Semaglutide, exercise, and plant-rich diets decrease next-generation epigenetic aging clocks in humans

Epigenetic aging clocks, based on DNA methylation patterns, serve as crucial biomarkers in longevity research, estimating biological age. While first-generation clocks correlated with chronological age, next-generation models offer superior compensation for lifestyle and health factors, showing stronger associations with all-cause mortality risk. This enhanced predictive power makes interventions capable of modifying these clocks highly relevant. Understanding which pharmaceutical, lifestyle, and supplemental strategies can effectively 'turn back' these advanced biological age markers is critical for developing actionable longevity protocols and therapeutic targets.

Researchers conducted a comprehensive systematic review, performing a series of systematic searches to identify 41 human studies that reported the effects of various interventions on at least one next-generation epigenetic clock.

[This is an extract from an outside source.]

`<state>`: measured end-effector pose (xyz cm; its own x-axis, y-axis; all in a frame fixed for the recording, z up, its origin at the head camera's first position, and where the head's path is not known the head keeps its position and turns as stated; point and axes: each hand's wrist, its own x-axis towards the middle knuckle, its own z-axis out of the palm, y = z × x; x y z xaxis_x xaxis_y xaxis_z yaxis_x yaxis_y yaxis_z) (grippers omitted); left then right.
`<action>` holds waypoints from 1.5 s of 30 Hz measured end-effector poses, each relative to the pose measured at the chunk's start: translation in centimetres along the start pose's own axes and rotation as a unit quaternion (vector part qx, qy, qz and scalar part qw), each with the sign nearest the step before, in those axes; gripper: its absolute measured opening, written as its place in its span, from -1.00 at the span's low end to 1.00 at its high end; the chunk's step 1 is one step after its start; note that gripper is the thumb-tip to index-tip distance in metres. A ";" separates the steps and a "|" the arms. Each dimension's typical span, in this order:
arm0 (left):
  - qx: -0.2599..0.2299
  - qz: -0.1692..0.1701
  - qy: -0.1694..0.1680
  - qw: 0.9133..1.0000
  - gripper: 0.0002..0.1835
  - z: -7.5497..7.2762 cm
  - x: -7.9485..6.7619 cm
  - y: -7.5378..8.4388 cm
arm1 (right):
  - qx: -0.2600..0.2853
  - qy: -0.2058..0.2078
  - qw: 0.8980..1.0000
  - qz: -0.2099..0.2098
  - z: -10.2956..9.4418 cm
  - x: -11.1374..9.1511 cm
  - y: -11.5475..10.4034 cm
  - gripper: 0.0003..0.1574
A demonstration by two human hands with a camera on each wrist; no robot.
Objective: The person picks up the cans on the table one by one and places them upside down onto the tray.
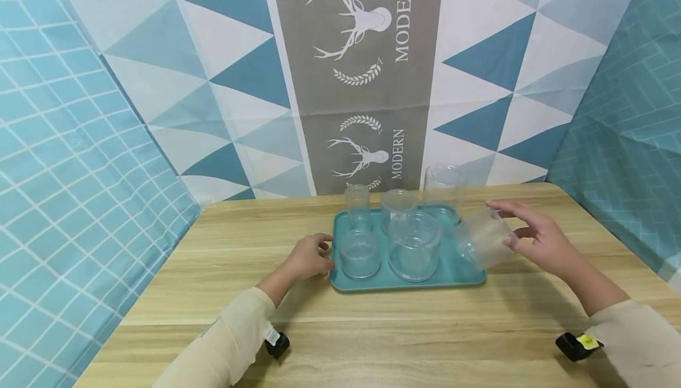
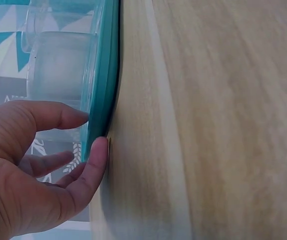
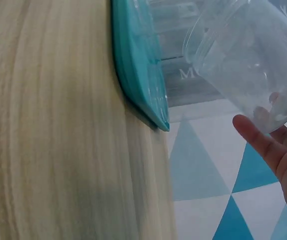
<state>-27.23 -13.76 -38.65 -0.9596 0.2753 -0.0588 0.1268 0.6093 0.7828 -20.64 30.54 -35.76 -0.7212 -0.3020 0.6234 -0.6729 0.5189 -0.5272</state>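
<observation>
A teal tray lies on the table with several clear plastic jars on it. My left hand holds the tray's left edge, forefinger at the rim and thumb low against the side in the left wrist view. Over the tray's right end, my right hand grips a clear jar by one end, tilted on its side. Along the front stand a short jar and a wide jar. Behind them are a narrow jar, a medium jar and a tall jar.
The wooden table ends at the back against a patterned cloth with triangles and deer heads. Blue tiled cloth hangs at the left, and a teal cloth at the right.
</observation>
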 end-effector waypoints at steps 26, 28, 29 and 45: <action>-0.010 -0.017 -0.044 0.999 -0.21 0.4 0.2 0.4 | -0.264 -0.135 0.948 -0.114 3.4 4.0 -0.9 -0.27; -0.010 -0.017 -0.045 0.999 -0.21 0.4 0.2 0.4 | -0.269 -0.143 0.946 -0.113 3.6 4.2 -0.9 -0.27; -0.010 -0.018 -0.046 0.999 -0.21 0.4 0.2 0.4 | -0.272 -0.148 0.944 -0.110 3.7 4.2 -1.0 -0.27; -0.008 -0.026 -0.044 0.999 -0.22 0.4 0.2 0.5 | -0.278 -0.180 0.940 -0.084 4.6 4.5 -1.2 -0.31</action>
<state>-27.25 -13.07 -38.49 -0.9387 0.3086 -0.1536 0.0730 0.6133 0.7864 -23.84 24.84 -34.97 -0.6882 -0.6164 0.3826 -0.6647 0.7471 0.0078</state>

The review categorized interventions into diverse groups, including pharmaceutical, lifestyle, supplementation, non-pharmaceutical clinical, and psychosocial approaches. The primary objective was to summarize and compare the reported effect sizes of these interventions, assessing their capacity to decrease epigenetic age and evaluating the responsiveness of different next-generation clocks to these modifications. The analysis also considered the frequency of use for various clock models.

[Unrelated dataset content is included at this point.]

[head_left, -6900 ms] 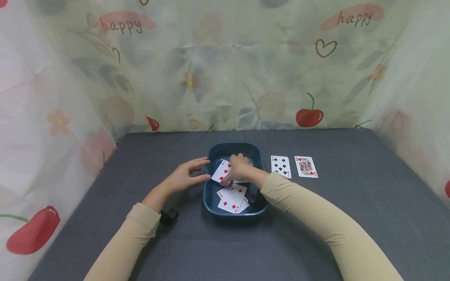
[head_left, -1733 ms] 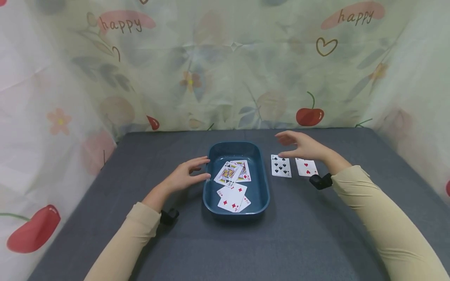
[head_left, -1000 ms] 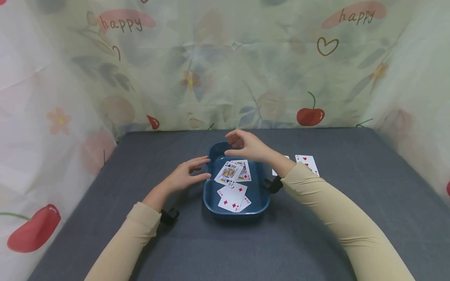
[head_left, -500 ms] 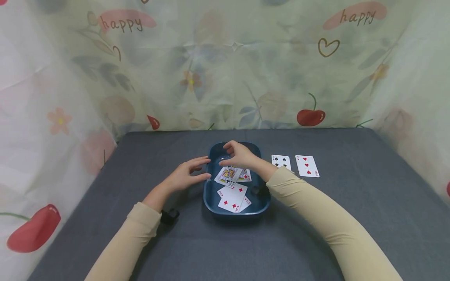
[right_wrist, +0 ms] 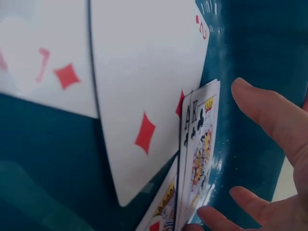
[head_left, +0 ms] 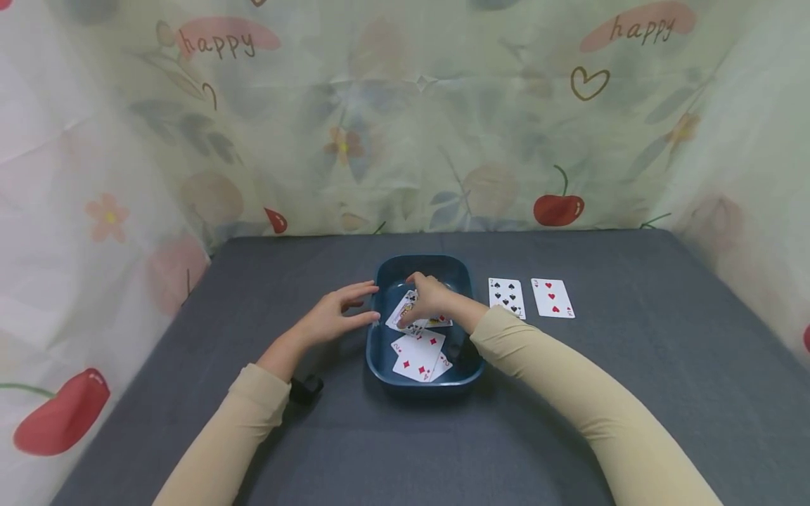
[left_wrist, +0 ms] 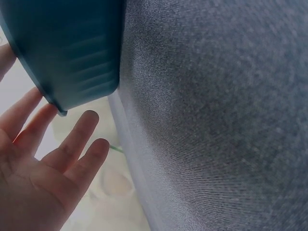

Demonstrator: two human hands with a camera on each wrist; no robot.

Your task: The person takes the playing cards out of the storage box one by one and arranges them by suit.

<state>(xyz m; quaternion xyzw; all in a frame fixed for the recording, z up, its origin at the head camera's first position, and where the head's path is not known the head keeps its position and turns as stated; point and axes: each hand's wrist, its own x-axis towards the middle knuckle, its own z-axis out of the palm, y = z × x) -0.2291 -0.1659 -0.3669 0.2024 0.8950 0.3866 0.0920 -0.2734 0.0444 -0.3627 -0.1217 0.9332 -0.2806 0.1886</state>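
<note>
the long beige sleeves (head_left: 563, 379) are plain and lightly creased; a small black wrist camera (head_left: 306, 389) sits by each cuff (head_left: 259, 395).

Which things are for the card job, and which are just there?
Seem part of the job:
right hand, over the king of clubs
blue tray
left hand, at the tray's edge
diamond cards in the tray
seven of spades and three of hearts, probably

Seem just there:
cherry curtain
dark tabletop
</note>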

The systematic review revealed that a wide array of interventions can effectively decrease next-generation epigenetic age in humans. These include lifestyle modifications such as exercise and a plant-rich diet, alongside pharmaceutical agents like the GLP-1R agonist semaglutide and the cholesterol-lowering drug pitavastatin. Other effective interventions encompassed caloric restriction, ketamine, omega-3 fatty acids, a multivitamin-multimineral supplement, and umbilical cord plasma. The review also summarized reported effect sizes for these interventions, although specific numerical data for individual effects were not detailed in the abstract. > Conversely, certain interventions showed no detectable effect on epigenetic aging, including nicotinamide riboside, rapamycin, and various senolytics. Intriguingly, some therapeutics, such as plasmapheresis, were found to accelerate epigenetic aging, highlighting the complex and sometimes counterintuitive nature of biological age modification. The study further compared next-generation clocks based on their frequency of use and responsiveness to these interventions.